▶ [Work instructions]: The data needs to be returned in full, exactly as it reads.

▶ [Data provided]:
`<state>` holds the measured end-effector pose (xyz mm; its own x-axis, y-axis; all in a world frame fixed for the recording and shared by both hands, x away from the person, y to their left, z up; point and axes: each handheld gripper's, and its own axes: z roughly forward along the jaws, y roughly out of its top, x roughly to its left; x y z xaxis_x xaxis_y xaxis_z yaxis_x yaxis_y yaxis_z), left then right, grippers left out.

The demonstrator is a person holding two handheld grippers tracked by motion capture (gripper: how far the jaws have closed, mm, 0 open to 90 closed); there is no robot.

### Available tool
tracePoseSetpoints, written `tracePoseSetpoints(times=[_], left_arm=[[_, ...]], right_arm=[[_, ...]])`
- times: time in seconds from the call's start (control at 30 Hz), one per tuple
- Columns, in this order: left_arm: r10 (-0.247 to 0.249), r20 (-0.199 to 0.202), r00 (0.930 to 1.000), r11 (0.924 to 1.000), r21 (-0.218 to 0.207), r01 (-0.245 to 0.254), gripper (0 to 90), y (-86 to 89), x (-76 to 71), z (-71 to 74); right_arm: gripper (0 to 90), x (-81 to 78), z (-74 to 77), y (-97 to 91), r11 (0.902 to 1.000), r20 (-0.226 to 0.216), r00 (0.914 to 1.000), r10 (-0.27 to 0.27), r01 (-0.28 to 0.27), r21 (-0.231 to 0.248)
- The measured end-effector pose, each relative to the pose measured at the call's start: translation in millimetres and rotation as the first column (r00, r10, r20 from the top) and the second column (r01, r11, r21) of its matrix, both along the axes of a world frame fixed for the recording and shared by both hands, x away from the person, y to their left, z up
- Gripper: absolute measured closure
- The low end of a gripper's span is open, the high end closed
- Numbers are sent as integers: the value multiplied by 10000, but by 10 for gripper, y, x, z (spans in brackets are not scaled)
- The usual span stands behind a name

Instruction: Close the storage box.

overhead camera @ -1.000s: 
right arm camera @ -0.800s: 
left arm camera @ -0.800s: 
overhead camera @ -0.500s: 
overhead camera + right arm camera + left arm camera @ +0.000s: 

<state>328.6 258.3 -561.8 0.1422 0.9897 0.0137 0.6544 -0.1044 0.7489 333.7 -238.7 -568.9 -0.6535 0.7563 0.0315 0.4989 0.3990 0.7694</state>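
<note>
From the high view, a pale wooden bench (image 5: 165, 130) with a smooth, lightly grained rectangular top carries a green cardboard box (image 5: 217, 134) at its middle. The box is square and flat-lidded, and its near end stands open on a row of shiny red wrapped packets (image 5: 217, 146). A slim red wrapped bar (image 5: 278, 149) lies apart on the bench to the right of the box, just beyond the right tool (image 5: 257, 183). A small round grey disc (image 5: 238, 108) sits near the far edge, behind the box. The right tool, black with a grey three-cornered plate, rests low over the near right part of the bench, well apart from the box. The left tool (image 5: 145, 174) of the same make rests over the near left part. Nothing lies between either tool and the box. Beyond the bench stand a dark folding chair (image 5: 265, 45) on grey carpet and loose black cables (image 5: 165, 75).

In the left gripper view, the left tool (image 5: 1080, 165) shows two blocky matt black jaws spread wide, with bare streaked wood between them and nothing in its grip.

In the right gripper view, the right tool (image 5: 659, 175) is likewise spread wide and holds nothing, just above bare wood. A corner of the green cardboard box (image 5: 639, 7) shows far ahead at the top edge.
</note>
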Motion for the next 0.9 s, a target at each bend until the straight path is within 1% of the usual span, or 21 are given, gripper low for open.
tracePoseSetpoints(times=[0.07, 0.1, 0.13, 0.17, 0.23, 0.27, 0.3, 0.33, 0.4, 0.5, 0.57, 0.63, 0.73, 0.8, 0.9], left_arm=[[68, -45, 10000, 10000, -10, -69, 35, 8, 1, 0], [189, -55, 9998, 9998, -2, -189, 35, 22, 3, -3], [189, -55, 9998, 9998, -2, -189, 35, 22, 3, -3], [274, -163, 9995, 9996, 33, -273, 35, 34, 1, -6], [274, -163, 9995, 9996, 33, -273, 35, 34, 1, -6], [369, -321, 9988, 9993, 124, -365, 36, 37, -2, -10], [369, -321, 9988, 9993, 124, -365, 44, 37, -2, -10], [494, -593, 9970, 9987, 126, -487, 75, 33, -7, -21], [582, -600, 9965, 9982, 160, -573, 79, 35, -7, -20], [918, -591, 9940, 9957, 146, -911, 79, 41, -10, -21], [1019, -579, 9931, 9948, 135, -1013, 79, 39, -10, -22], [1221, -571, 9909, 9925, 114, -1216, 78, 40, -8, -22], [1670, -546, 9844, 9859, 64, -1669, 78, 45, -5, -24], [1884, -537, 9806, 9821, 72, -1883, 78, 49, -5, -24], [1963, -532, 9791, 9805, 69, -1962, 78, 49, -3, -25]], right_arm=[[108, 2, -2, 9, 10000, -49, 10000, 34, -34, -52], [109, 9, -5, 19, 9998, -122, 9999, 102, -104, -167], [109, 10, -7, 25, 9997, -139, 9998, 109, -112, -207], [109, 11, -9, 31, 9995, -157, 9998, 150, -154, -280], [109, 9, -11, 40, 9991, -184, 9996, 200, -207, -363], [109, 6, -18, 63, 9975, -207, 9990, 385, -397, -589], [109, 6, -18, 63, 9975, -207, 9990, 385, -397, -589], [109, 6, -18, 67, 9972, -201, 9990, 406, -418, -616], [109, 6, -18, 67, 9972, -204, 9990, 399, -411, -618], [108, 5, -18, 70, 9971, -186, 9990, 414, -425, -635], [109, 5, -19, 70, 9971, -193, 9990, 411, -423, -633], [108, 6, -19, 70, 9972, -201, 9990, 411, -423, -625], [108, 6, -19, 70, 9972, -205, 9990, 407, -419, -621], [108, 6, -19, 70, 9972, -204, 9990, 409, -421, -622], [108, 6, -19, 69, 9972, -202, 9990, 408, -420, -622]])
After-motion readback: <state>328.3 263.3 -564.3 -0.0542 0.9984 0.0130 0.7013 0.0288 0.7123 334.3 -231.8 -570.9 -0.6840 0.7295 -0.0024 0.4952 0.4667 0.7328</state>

▶ [Answer section]:
`<state>` holds the measured end-effector pose (xyz mm; its own x-axis, y-axis; all in a world frame fixed for the recording and shared by both hands, x away from the person, y to their left, z up; point and axes: each handheld gripper's, and its own axes: z roughly forward along the jaws, y roughly out of its top, x roughly to its left; x y z xaxis_x xaxis_y xaxis_z yaxis_x yaxis_y yaxis_z), left then right, grippers left out.

The demonstrator is a person holding two handheld grippers tracked by motion capture (gripper: how far the jaws have closed, mm, 0 open to 90 closed); there is no robot.

### Available tool
tracePoseSetpoints, written `tracePoseSetpoints(times=[_], left_arm=[[_, ...]], right_arm=[[_, ...]])`
- times: time in seconds from the call's start (control at 30 Hz), one per tuple
- Columns, in this order: left_arm: r10 (-0.247 to 0.249), r20 (-0.199 to 0.202), r00 (0.930 to 1.000), r11 (0.924 to 1.000), r21 (-0.218 to 0.207), r01 (-0.245 to 0.254), gripper (0 to 90), y (-86 to 89), x (-76 to 71), z (-71 to 74); right_arm: gripper (0 to 90), x (-81 to 78), z (-74 to 77), y (-97 to 91), r11 (0.902 to 1.000), r20 (-0.226 to 0.216), r00 (0.914 to 1.000), r10 (-0.27 to 0.27), r01 (-0.28 to 0.27), r21 (-0.231 to 0.248)
- The measured end-effector pose, each relative to the pose measured at the call's start: translation in millimetres and rotation as the first column (r00, r10, r20 from the top) and the second column (r01, r11, r21) of its matrix, both along the axes of a world frame fixed for the recording and shared by both hands, x away from the person, y to their left, z up
- Gripper: absolute measured closure
- The low end of a gripper's span is open, the high end closed
- Numbers are sent as integers: the value multiplied by 10000, but by 10 for gripper, y, x, z (spans in brackets are not scaled)
- The usual span stands behind a name

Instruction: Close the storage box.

overhead camera @ -1.000s: 
right arm camera @ -0.800s: 
left arm camera @ -0.800s: 
overhead camera @ -0.500s: 
overhead camera + right arm camera + left arm camera @ +0.000s: 

<state>328.6 258.3 -561.8 0.1422 0.9897 0.0137 0.6544 -0.1044 0.7489 333.7 -238.7 -568.9 -0.6535 0.7563 0.0315 0.4989 0.3990 0.7694</state>
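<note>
From the high view, a pale wooden bench (image 5: 165, 130) with a smooth, lightly grained rectangular top carries a green cardboard box (image 5: 217, 134) at its middle. The box is square and flat-lidded, and its near end stands open on a row of shiny red wrapped packets (image 5: 217, 146). A slim red wrapped bar (image 5: 278, 149) lies apart on the bench to the right of the box, just beyond the right tool (image 5: 257, 183). A small round grey disc (image 5: 238, 108) sits near the far edge, behind the box. The right tool, black with a grey three-cornered plate, rests low over the near right part of the bench, well apart from the box. The left tool (image 5: 145, 174) of the same make rests over the near left part. Nothing lies between either tool and the box. Beyond the bench stand a dark folding chair (image 5: 265, 45) on grey carpet and loose black cables (image 5: 165, 75).

In the left gripper view, the left tool (image 5: 1080, 165) shows two blocky matt black jaws spread wide, with bare streaked wood between them and nothing in its grip.

In the right gripper view, the right tool (image 5: 659, 175) is likewise spread wide and holds nothing, just above bare wood. A corner of the green cardboard box (image 5: 639, 7) shows far ahead at the top edge.
</note>
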Motion for the next 0.9 s, a target at each bend until the straight path is within 1% of the usual span, or 21 are given, gripper low for open.
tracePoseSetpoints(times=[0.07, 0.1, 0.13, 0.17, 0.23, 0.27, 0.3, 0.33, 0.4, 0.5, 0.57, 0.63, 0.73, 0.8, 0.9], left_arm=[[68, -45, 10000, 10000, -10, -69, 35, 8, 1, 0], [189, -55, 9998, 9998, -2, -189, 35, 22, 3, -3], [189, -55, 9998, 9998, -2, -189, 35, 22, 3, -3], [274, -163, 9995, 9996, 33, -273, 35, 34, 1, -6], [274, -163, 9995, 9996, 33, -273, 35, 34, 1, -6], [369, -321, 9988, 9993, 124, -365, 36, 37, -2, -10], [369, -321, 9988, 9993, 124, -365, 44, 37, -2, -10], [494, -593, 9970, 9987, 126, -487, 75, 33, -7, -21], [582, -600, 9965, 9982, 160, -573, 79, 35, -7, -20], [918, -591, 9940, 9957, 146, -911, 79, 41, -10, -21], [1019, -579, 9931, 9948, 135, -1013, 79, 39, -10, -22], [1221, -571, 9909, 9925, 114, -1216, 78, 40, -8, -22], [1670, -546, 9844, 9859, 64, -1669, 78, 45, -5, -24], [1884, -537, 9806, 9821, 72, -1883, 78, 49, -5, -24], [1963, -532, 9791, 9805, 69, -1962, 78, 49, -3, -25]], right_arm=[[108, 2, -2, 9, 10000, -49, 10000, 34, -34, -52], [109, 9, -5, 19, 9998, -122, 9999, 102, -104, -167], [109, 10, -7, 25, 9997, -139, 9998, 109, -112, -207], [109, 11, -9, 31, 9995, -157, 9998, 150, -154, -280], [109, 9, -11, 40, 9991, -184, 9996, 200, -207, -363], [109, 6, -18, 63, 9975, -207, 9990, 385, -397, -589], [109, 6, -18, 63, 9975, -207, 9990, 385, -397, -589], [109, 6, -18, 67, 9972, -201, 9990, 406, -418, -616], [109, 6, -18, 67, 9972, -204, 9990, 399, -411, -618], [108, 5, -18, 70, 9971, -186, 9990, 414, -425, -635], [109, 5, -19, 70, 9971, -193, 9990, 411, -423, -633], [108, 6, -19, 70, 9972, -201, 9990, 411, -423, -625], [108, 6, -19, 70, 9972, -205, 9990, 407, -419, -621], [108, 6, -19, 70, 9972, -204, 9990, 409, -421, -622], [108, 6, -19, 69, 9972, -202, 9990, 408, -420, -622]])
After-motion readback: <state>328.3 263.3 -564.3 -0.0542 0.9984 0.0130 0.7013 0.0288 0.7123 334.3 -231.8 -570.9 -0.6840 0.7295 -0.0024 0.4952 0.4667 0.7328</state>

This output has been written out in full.